Despite referring to such allegations, Ethiopia’s foreign affairs minister assured that the two countries remain cooperative and relations are stable.
Ethiopia has repeatedly asserted these allegations against Egypt, stating that there are institutions based in Egypt allegedly harbouring, supporting, and funding terrorist groups in Ethiopia. The Egyptian Foreign Affairs Ministry previously commented on the allegations saying that Egypt does not intervene in the internal affairs of other countries.
Daily News Egypt contacted on Monday the spokesperson of Egypt’s Ministry of Foreign Affairs, Ahmed Abou Zaid, who declined to provide clarification about the issue, asserting that the ministry will release its response soon.
Last week, Ethiopian prime minister Hailemariam Desalegn said that there are alleged Egyptian institutions harbouring, supporting, and funding “terrorist” groups in Ethiopia, during his interview on Al-Muqabla show aired on Al-Jazeera.
However, the statements made by both Ethiopian officials appeared to contradict each other. The prime minister said that the institutions supporting the opposition in his country are Egyptian and are affiliated with the Oromo Liberation Front, while the Ethiopian foreign affairs minister said that the institutions are working from Egypt, without clarifying that they were Egyptian or of another nationality, to support Ethiopian opposition.
Ethiopia has not provided any names or details about the institutions they accuse of supporting the Ethiopian opposition.
This was not the first time that Ethiopia has stated such claims against Egypt. In early October, a video depicted members from the outlawed Oromo Liberation Front sharing a stage with what Ethiopian media described as Egyptians.
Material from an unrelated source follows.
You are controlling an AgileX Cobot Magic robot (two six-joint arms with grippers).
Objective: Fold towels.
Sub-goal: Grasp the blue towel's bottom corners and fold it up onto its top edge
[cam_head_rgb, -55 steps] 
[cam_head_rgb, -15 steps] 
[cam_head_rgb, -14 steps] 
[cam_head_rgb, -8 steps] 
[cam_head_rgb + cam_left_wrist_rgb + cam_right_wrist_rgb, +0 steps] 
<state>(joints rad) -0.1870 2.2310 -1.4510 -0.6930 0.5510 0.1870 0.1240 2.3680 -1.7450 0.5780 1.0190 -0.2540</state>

Tarek El-Khouly, a member of the parliamentary Foreign Affairs Committee, said that no such institutions exist in Egypt, and these are just allegations that Egypt has already previously denied.
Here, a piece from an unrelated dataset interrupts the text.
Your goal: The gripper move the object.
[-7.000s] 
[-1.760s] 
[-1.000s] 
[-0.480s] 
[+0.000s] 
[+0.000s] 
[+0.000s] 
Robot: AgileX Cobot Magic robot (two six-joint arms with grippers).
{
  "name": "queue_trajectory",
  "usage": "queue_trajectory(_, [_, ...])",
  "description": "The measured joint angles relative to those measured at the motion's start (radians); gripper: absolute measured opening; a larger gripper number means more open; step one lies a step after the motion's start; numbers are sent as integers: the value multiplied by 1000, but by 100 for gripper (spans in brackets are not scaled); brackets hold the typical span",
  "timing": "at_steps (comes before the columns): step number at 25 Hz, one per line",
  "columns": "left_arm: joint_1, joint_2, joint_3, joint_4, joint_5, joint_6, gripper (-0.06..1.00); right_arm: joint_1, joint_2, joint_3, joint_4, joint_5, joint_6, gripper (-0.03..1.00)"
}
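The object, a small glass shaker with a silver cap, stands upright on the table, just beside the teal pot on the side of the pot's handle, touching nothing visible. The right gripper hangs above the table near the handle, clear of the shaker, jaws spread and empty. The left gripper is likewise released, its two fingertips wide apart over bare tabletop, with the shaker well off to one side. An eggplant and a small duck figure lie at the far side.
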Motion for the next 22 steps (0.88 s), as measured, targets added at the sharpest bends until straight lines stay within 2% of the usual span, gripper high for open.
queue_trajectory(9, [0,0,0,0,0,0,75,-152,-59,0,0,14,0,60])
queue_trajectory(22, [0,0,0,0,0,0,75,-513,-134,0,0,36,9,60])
The MP also said that Egypt and Ethiopia remain in good standing relations, referring to the visits of both countries’ officials to the other. However, the MP questioned whether these allegations might be in response to Egypt’s criticism that Ethiopia has been slow in initiating technical consultations over the Grand Ethiopian Renaissance Dam (GERD).
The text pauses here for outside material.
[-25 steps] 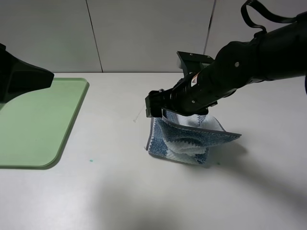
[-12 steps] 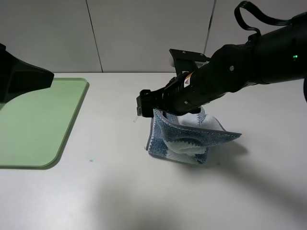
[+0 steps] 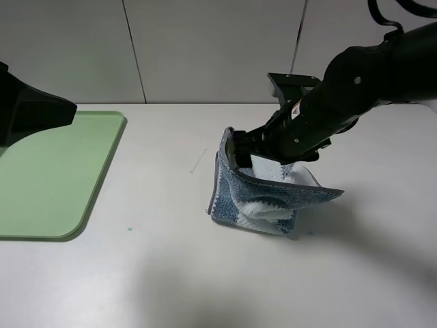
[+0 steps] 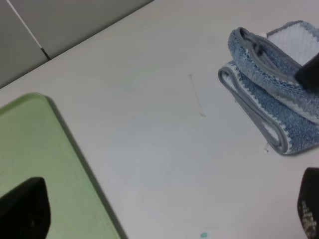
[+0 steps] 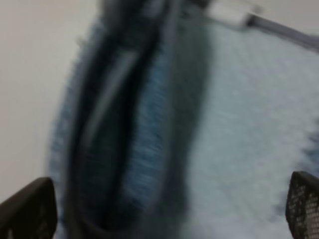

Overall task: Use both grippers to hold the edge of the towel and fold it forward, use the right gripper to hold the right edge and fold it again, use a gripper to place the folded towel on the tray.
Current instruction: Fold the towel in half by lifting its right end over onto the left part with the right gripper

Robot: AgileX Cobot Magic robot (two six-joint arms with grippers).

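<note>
1. While the towel (image 3: 263, 198) lies bunched on the table (image 3: 164, 273), right of centre and well apart from the tray (image 3: 61, 171), I judge both folds done. It is a compact stack of layers, though its top flap stands up loosely.
2. My right jaws stand wide open just over the towel's far-left edge and hold nothing. In the right wrist view their two fingertips (image 5: 27, 211) sit far apart, with blurred cloth filling the space beyond. I cannot tell whether they touch the cloth.
3. My left jaws are also spread fully and are empty, hovering at the left above the tray, away from the towel.
4. What is left, as I read it, is the last step: close on the folded towel, carry it left, and set it on the tray.
</note>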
However, the Ethiopian prime minister denied in his interview such claims, saying that the dam is not the cause and it will continue to be built without having any repercussions for Egypt or Sudan.
Ethiopian refugees from the Ethiopian community based in Cairo’s Maadi neighbourhood spoke to Daily News Egypt on condition of anonymity, saying that “if these allegations are directed to the Ethiopian communities living in Egypt, this is really illogical. As refugees, we are not able to even fund our own livelihoods here, so how could we fund terrorist groups?”
The refugee assumed that Ethiopian government stance might be due to their continues rallies in front of the United Nations high commissioner for refugees (UNHCR) office in Cairo to protest against the Ethiopian government’s violations against opposition groups in their homeland.
The refugees assumed that the Ethiopian government’s stance might be related to their protests staged in front of the UNHCR office in Cairo. The demonstrations have been held repeatedly to protest against the Ethiopian government’s violations against opposition groups.
He added that the Ethiopian government is trying to divert people’s attention away from their violations against opposition in the country.
The Ethiopian prime minister previously said that his country doesn’t need to refer to intelligence findings to obtain information regarding these institutions, since the information is already available on the internet and on Egyptian media outlets.
The opposition groups in Ethiopia consist of the two largest ethnic groups: the Oromo and Amhara peoples. Dozens of Ethiopians have fled their country after being labeled as terrorists due to their opposition against the country’s policies.
A significant portion of these communities have fled Ethiopia due to the persecution and violent treatment carried out against them by the state.
Around 1,000 individuals from both groups will soon face trial, due to their alleged involvement in acts of vandalism acts, according to Ethiopia’s foreign affairs minister.